WORK REQUEST:
From start to end, print the entire listing below exactly.
═══ COLLECTED MATERIAL
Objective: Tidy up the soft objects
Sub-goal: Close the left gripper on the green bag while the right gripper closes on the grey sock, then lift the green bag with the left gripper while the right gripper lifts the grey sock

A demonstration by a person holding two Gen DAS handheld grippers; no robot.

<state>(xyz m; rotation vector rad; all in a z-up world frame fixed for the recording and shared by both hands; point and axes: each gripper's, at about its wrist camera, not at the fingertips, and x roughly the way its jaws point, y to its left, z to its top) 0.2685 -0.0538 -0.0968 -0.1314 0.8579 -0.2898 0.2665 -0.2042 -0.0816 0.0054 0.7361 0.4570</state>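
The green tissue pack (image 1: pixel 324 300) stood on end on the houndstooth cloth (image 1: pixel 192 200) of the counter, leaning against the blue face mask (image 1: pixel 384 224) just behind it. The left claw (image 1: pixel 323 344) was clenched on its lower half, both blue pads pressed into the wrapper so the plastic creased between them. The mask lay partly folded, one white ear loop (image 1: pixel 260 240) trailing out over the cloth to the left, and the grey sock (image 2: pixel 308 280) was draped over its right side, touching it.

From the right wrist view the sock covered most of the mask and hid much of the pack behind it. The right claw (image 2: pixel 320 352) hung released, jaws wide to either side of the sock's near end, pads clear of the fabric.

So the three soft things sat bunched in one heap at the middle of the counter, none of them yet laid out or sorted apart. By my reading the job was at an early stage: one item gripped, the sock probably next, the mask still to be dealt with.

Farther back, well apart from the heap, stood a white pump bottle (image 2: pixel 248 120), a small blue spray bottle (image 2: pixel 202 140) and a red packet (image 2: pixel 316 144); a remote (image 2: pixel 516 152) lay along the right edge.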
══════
PROBLEM SOLUTION:
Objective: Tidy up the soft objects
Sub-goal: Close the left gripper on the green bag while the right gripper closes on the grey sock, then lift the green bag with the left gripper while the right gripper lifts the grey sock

A demonstration by a person holding two Gen DAS handheld grippers; no robot.

<state>(xyz m; rotation vector rad; all in a z-up world frame fixed for the recording and shared by both hands; point and axes: each gripper's, at about its wrist camera, not at the fingertips, and x roughly the way its jaws point, y to its left, z to its top) 0.2685 -0.0538 -0.0968 -0.1314 0.8579 -0.2898 0.2665 -0.2042 -0.0816 0.0054 0.7361 0.4570</state>
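The green tissue pack (image 1: pixel 324 300) stood on end on the houndstooth cloth (image 1: pixel 192 200) of the counter, leaning against the blue face mask (image 1: pixel 384 224) just behind it. The left claw (image 1: pixel 323 344) was clenched on its lower half, both blue pads pressed into the wrapper so the plastic creased between them. The mask lay partly folded, one white ear loop (image 1: pixel 260 240) trailing out over the cloth to the left, and the grey sock (image 2: pixel 308 280) was draped over its right side, touching it.

From the right wrist view the sock covered most of the mask and hid much of the pack behind it. The right claw (image 2: pixel 320 352) hung released, jaws wide to either side of the sock's near end, pads clear of the fabric.

So the three soft things sat bunched in one heap at the middle of the counter, none of them yet laid out or sorted apart. By my reading the job was at an early stage: one item gripped, the sock probably next, the mask still to be dealt with.

Farther back, well apart from the heap, stood a white pump bottle (image 2: pixel 248 120), a small blue spray bottle (image 2: pixel 202 140) and a red packet (image 2: pixel 316 144); a remote (image 2: pixel 516 152) lay along the right edge.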

Nothing further is required by the exercise.